* [What you are asked to do] Print the whole listing, keeping every line exactly as given.

* [The data]
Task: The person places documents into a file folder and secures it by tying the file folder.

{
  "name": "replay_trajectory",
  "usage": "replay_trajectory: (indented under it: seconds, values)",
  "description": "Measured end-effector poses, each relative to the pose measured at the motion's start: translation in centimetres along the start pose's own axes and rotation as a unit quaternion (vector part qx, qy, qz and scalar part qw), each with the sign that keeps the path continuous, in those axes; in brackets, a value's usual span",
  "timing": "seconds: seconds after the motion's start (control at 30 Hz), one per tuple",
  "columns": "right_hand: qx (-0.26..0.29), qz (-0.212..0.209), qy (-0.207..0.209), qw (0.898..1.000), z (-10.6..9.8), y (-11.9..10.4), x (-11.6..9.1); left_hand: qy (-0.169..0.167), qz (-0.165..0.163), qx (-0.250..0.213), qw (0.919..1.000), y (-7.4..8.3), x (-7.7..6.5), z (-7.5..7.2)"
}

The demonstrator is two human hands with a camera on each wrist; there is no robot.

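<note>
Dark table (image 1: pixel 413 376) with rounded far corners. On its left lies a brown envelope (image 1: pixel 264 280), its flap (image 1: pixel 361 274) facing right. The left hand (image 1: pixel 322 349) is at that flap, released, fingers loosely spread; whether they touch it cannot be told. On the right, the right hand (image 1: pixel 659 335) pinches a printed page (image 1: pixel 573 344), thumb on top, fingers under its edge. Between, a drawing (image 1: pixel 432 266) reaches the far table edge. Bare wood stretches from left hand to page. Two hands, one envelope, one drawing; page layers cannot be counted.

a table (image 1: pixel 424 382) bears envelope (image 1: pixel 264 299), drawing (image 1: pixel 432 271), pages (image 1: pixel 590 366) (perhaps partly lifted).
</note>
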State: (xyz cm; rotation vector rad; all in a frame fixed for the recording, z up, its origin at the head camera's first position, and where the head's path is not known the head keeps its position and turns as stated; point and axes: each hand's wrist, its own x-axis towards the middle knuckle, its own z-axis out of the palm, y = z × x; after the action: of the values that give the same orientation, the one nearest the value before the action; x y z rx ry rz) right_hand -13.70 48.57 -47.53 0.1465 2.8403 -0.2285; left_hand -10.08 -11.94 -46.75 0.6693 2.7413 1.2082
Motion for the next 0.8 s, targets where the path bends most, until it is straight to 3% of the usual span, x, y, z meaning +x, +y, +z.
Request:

* [Response to the task]
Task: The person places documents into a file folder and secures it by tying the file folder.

{
  "name": "replay_trajectory",
  "usage": "replay_trajectory: (indented under it: seconds, values)",
  "description": "Measured end-effector poses, each relative to the pose measured at the motion's start: translation in centimetres along the start pose's own axes and rotation as a unit quaternion (vector part qx, qy, qz and scalar part qw), each with the sign that keeps the path continuous, in those axes; in brackets, a value's usual span",
  "timing": "seconds: seconds after the motion's start (control at 30 Hz), one per tuple",
  "columns": "right_hand: qx (-0.26..0.29), qz (-0.212..0.209), qy (-0.207..0.209), qw (0.898..1.000), z (-10.6..9.8), y (-11.9..10.4), x (-11.6..9.1); left_hand: qy (-0.169..0.167), qz (-0.165..0.163), qx (-0.250..0.213), qw (0.919..1.000), y (-7.4..8.3), x (-7.7..6.5), z (-7.5..7.2)"
}

The demonstrator is two human hands with a camera on each wrist; there is no robot.

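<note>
Dark table (image 1: pixel 413 376) with rounded far corners. On its left lies a brown envelope (image 1: pixel 264 280), its flap (image 1: pixel 361 274) facing right. The left hand (image 1: pixel 322 349) is at that flap, released, fingers loosely spread; whether they touch it cannot be told. On the right, the right hand (image 1: pixel 659 335) pinches a printed page (image 1: pixel 573 344), thumb on top, fingers under its edge. Between, a drawing (image 1: pixel 432 266) reaches the far table edge. Bare wood stretches from left hand to page. Two hands, one envelope, one drawing; page layers cannot be counted.

a table (image 1: pixel 424 382) bears envelope (image 1: pixel 264 299), drawing (image 1: pixel 432 271), pages (image 1: pixel 590 366) (perhaps partly lifted).
</note>
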State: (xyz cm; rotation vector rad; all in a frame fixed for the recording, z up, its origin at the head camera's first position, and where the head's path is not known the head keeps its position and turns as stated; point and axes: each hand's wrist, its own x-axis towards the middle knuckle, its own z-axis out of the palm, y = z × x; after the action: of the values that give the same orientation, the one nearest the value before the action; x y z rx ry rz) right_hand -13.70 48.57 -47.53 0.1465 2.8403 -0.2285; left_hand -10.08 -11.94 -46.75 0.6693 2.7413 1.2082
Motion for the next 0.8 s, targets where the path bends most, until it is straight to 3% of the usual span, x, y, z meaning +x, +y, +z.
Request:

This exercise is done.